- **Exercise**:
Repeat the material exactly, leaving no line out.

- **Dataset section**:
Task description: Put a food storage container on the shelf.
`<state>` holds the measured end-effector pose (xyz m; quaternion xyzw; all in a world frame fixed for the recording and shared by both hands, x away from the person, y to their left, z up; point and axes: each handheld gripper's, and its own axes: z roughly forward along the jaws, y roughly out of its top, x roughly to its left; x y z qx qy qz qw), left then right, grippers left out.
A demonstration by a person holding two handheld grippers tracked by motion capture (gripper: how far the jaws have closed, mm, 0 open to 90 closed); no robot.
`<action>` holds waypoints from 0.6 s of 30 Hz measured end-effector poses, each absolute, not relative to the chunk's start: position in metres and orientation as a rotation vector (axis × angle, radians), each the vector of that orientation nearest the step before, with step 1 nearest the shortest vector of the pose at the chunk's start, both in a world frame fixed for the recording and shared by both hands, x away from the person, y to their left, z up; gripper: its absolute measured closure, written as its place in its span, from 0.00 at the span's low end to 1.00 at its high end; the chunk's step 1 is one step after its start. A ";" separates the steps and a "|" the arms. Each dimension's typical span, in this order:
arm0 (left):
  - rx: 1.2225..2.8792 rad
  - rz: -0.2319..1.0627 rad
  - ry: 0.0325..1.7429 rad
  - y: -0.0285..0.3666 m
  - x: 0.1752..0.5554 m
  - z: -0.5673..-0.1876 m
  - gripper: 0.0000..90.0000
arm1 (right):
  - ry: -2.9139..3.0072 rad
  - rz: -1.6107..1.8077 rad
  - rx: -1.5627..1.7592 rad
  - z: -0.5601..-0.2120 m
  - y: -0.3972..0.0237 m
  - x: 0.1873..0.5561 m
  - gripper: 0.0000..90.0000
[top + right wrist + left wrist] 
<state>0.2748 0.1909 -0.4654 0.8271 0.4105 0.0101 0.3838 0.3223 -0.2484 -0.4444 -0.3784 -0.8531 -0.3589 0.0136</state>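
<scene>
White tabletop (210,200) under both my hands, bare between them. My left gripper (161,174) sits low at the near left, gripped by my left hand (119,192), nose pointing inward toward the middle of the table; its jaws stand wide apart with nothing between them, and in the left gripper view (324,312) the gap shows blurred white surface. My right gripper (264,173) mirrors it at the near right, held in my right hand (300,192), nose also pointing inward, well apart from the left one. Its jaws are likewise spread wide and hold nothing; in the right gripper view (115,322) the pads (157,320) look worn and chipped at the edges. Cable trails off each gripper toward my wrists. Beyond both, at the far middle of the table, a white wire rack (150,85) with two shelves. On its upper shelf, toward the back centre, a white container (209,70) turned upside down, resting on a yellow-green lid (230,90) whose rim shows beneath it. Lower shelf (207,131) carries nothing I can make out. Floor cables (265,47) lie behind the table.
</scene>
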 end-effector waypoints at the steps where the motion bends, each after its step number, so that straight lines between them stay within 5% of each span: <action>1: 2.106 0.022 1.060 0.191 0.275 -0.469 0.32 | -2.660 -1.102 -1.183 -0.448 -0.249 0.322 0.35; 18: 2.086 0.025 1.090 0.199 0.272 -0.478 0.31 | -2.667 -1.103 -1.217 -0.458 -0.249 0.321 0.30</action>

- **Output of the exercise**:
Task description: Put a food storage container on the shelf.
`<state>` holds the measured end-effector pose (xyz m; quaternion xyzw; all in a world frame fixed for the recording and shared by both hands, x away from the person, y to their left, z up; point and axes: each handheld gripper's, and its own axes: z roughly forward along the jaws, y roughly out of its top, x roughly to its left; x y z qx qy qz qw), left then right, grippers left out.
A demonstration by a person holding two handheld grippers tracked by motion capture (gripper: how far the jaws have closed, mm, 0 open to 90 closed); no robot.
`<action>` holds waypoints from 0.6 s of 30 Hz measured end-effector poses, each absolute, not relative to the chunk's start: position in metres and orientation as a rotation vector (axis × angle, radians), each the vector of that orientation nearest the step before, with step 1 nearest the shortest vector of the pose at the chunk's start, both in a world frame fixed for the recording and shared by both hands, x away from the person, y to their left, z up; gripper: its absolute measured closure, written as its place in its span, from 0.00 at the span's low end to 1.00 at its high end; the chunk's step 1 is one step after its start. A ";" separates the steps and a "|" the arms. Each dimension's typical span, in this order:
arm0 (left):
  - rx: 1.2225..2.8792 rad
  - rz: -0.2319..1.0627 rad
  - ry: 0.0325..1.7429 rad
  - y: -0.0285..0.3666 m
  - x: 0.1752..0.5554 m
  - z: -0.5673..-0.1876 m
  - gripper: 0.0000..90.0000
arm1 (right):
  - ry: -2.9139..3.0072 rad
  - rz: -1.6107..1.8077 rad
  - rx: -1.5627..1.7592 rad
  - z: -0.5601..-0.2120 m
  - y: -0.3972..0.0237 m
  - x: 0.1873..0.5561 m
  - gripper: 0.0000..90.0000
[top + right wrist + left wrist] 
<state>0.2748 0.1909 -0.4654 0.8271 0.4105 0.0101 0.3838 0.3223 -0.2484 -0.4444 -0.3784 -0.8531 -0.3589 0.0136</state>
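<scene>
White tabletop (210,200) under both my hands, bare between them. My left gripper (161,174) sits low at the near left, gripped by my left hand (119,192), nose pointing inward toward the middle of the table; its jaws stand wide apart with nothing between them, and in the left gripper view (324,312) the gap shows blurred white surface. My right gripper (264,173) mirrors it at the near right, held in my right hand (300,192), nose also pointing inward, well apart from the left one. Its jaws are likewise spread wide and hold nothing; in the right gripper view (115,322) the pads (157,320) look worn and chipped at the edges. Cable trails off each gripper toward my wrists. Beyond both, at the far middle of the table, a white wire rack (150,85) with two shelves. On its upper shelf, toward the back centre, a white container (209,70) turned upside down, resting on a yellow-green lid (230,90) whose rim shows beneath it. Lower shelf (207,131) carries nothing I can make out. Floor cables (265,47) lie behind the table.
</scene>
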 end-effector waypoints at the steps where the motion bends, each after its step number, so that straight lines between them stay within 5% of each span: <action>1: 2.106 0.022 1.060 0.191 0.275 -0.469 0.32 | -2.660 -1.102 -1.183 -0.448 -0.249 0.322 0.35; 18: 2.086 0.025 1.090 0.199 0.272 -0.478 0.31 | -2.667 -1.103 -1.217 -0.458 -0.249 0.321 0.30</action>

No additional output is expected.